Craig Evans  Let’s face it, since 2020 I mean, let’s look at all. We’ve had COVID, we’ve had supply chain issues, we’ve had labor issues, we’ve had interest rate changes, we’ve had hurricanes, we’ve had fires in anything and everything you can think of. We have experienced it in the last four years with these kind of situations that can create, and have created market swings. What do you guys look for? And really, I should say, let me change that from now through the end of 25 for the next year, are you guys looking from a pivoting standpoint and knowing what and when to do? Are you looking to be pretty bullish and really drive hard? Are you sitting back and just riding right now and say, I want to ride a little bit. I want to be a little bearish and just work through this market and just hold steady. What are you looking at in this market now?

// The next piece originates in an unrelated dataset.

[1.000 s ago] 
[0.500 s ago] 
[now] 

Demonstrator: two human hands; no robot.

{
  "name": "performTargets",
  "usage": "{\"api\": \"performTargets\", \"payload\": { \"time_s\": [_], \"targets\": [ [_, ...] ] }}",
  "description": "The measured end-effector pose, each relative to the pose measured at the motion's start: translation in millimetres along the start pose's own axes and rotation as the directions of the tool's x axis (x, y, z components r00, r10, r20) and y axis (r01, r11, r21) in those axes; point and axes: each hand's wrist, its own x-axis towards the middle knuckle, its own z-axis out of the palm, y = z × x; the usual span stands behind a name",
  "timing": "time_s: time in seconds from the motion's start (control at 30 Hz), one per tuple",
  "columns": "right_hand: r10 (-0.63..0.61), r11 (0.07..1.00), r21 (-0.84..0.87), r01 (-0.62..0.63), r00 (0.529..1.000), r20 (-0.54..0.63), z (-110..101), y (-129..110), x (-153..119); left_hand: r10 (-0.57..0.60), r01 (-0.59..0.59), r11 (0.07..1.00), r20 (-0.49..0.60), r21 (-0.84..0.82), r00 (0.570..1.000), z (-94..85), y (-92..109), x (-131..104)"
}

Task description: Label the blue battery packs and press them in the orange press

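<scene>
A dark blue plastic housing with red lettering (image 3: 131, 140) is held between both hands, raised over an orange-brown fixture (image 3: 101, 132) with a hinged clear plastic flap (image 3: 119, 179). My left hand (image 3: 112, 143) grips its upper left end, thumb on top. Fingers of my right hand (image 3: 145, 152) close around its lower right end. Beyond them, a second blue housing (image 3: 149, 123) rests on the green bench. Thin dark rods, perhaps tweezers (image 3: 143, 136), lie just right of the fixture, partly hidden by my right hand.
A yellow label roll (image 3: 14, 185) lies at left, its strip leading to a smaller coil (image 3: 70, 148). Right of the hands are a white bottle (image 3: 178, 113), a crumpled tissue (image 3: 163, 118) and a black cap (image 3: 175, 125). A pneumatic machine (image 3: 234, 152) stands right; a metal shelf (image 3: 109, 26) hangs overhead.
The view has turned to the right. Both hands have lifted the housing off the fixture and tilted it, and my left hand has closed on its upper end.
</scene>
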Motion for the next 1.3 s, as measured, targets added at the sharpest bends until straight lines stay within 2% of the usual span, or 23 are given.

Bill Allen  Yeah, with Mark said, I we run a community of hundreds of house flippers and wholesalers around the country, so I get to have front row seats to their business. And I saw a lot of people get burned really bad a couple years ago, like it’s like the music’s just stopped. And the inefficiency in that market was their operational effectiveness. Like the way they were operating, they were soft and lazy, and the time and the time on market was just it was taking them out. The prices were going up. It was fine. Extra three or four months, no big deal. We went over budget, 10 grand, no problem. And when the music stopped, they got stuck, and everything just kind of fell out. And, you know, different markets, it’s very hyper local, but for us, specifically, it’s about operational efficiency now. If you’re going to be flipping, we’re getting in and out as fast as possible, make as much money as we can. We’re analyzing it in every exit strategy possible. How long are we going to stay in? What’s the risk? What’s the downside? How much margin do we have? And saying no to bad deals, people said yes to bad deals for many, many years, and they made money. And you just get lulled into this, everything’s going to be fine. And so we’re all looking now at a strategy of everything might not be fined, and if it’s not fine, we can get real estate if you’re in there, if it’s not dropping by 10% a month. So if I can get in and I can get out, I can offload this inventory or have a backup plan, then we’ll say yes. If we don’t know, then we’ll just like Bruce said, we’ll increase the margin, we’ll make a lower offer, and we’ll stick to our numbers. It’s very simple. I don’t fall in love with the houses anymore. It’s really just math. And then I’ll just wait for Bruce to tell me what’s happening next, and then we’ll keep going.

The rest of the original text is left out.